» TASK PROMPT
Directions for the data below: repeat exactly the lines from the one with "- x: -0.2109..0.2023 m" through the one with "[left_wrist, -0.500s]", both included, and omit all pictures.

» Extracted records
☆ ☆ ☆ ☆ ☆ ☆ ☆

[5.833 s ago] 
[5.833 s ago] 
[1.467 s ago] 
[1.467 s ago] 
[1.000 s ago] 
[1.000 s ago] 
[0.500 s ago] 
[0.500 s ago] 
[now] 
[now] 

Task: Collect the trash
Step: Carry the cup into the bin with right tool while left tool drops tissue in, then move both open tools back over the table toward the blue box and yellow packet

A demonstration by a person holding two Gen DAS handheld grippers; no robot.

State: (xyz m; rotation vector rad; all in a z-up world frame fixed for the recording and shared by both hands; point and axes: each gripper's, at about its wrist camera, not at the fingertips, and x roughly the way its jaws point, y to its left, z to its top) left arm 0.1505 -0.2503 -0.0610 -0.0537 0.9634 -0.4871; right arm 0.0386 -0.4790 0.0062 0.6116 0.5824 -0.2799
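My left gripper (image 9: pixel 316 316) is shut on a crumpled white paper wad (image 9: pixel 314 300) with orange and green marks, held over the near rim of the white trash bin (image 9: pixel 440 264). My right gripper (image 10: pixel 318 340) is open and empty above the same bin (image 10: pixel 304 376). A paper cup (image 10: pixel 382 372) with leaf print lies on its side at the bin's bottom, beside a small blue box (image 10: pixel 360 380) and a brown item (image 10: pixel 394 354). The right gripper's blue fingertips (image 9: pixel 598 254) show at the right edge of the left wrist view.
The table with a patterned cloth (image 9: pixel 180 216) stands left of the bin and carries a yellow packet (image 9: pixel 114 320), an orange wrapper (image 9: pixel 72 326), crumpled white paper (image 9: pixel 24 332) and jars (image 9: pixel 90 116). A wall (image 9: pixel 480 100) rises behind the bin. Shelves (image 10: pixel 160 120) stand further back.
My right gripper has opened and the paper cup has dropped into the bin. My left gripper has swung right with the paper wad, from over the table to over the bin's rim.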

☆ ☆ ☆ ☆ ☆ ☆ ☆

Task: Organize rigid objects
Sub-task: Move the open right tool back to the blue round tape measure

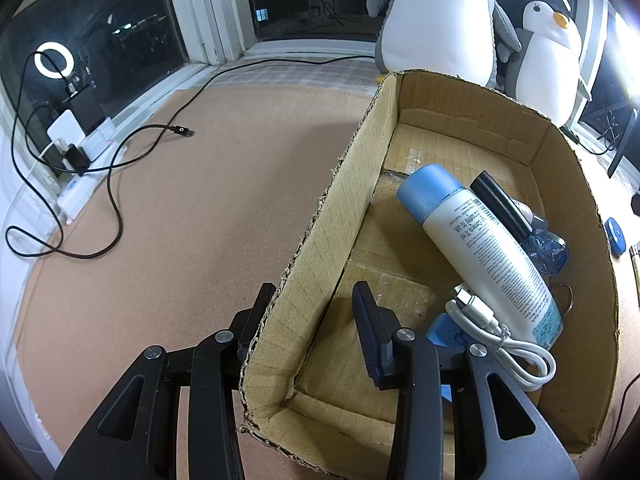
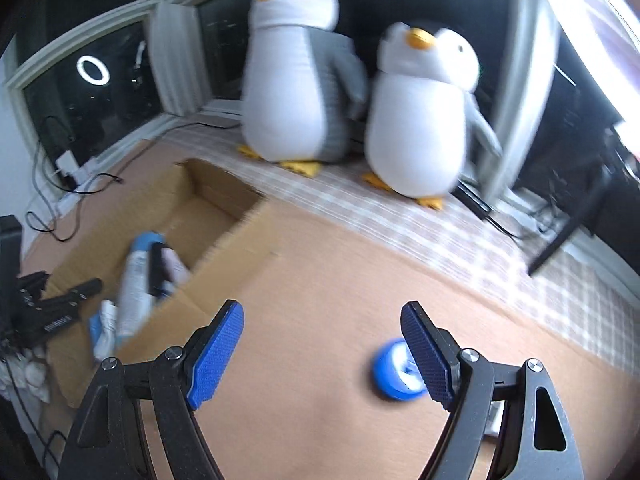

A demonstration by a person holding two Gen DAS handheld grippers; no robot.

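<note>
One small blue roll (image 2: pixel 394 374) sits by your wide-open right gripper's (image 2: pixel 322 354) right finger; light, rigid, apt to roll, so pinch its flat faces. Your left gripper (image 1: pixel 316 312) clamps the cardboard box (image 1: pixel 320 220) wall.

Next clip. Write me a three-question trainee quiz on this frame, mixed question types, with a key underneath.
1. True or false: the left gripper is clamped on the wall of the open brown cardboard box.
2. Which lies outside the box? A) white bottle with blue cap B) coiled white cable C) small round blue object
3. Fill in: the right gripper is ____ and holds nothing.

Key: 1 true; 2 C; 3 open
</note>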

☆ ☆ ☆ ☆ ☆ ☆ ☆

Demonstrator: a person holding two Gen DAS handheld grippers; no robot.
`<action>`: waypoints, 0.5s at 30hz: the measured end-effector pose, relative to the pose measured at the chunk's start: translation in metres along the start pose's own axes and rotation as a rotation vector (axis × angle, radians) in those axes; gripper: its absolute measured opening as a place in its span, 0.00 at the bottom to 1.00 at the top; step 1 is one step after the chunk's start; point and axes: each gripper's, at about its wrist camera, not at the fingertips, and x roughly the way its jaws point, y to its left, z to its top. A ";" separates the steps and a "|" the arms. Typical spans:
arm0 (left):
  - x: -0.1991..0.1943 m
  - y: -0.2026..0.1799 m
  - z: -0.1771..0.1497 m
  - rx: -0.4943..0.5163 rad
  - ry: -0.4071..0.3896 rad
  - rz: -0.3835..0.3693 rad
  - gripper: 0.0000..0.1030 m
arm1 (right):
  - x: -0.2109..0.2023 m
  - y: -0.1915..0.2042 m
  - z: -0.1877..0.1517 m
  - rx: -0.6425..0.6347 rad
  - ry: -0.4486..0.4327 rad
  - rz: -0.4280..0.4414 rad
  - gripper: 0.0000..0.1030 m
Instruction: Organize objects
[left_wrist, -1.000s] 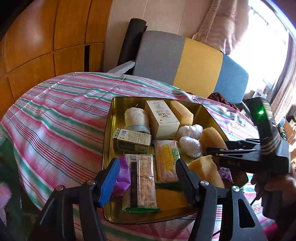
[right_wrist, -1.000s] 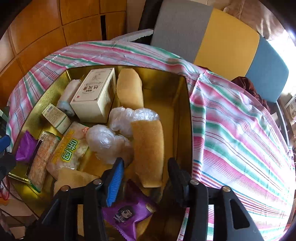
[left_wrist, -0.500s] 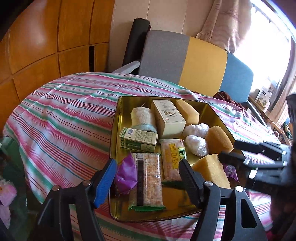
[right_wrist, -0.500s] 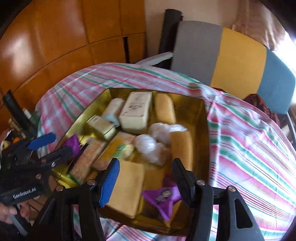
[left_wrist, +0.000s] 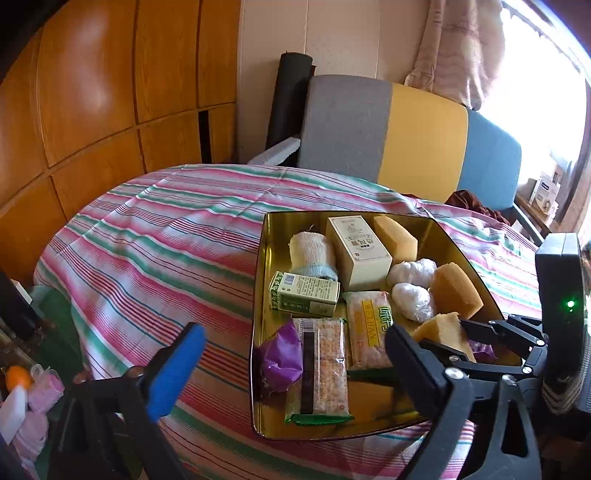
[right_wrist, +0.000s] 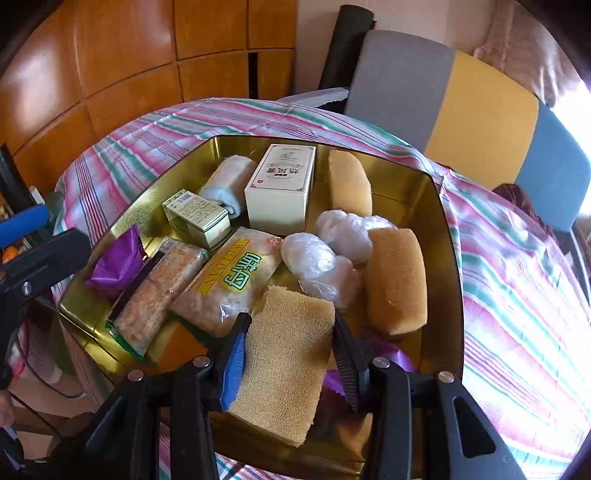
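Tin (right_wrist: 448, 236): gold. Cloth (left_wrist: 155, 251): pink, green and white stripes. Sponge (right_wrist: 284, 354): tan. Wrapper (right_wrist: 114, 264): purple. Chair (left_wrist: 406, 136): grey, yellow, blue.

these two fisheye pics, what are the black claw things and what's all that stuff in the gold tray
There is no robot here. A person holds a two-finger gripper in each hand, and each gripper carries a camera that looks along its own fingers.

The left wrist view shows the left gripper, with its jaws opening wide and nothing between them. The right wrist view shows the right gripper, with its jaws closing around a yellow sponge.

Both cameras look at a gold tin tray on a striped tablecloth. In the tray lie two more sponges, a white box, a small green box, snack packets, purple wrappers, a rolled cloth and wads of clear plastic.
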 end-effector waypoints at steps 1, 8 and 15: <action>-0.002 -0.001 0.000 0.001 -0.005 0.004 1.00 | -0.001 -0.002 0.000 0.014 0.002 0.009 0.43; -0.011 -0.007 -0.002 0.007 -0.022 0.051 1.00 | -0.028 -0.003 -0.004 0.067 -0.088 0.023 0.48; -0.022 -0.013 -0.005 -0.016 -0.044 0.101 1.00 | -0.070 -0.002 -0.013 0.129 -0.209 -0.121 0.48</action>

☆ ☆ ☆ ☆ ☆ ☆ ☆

» RESPONSE TO THIS TASK
  - x: -0.2109..0.2023 m
  - y: -0.1915..0.2042 m
  - z: -0.1877..0.1517 m
  - rx: -0.6425..0.6347 rad
  - ry: -0.4486..0.4327 rad
  - rz: -0.4280..0.4414 rad
  - gripper: 0.0000..0.1030 m
Instruction: Organize objects
[left_wrist, -1.000s] 
[right_wrist, -1.000s] 
[left_wrist, -0.500s] 

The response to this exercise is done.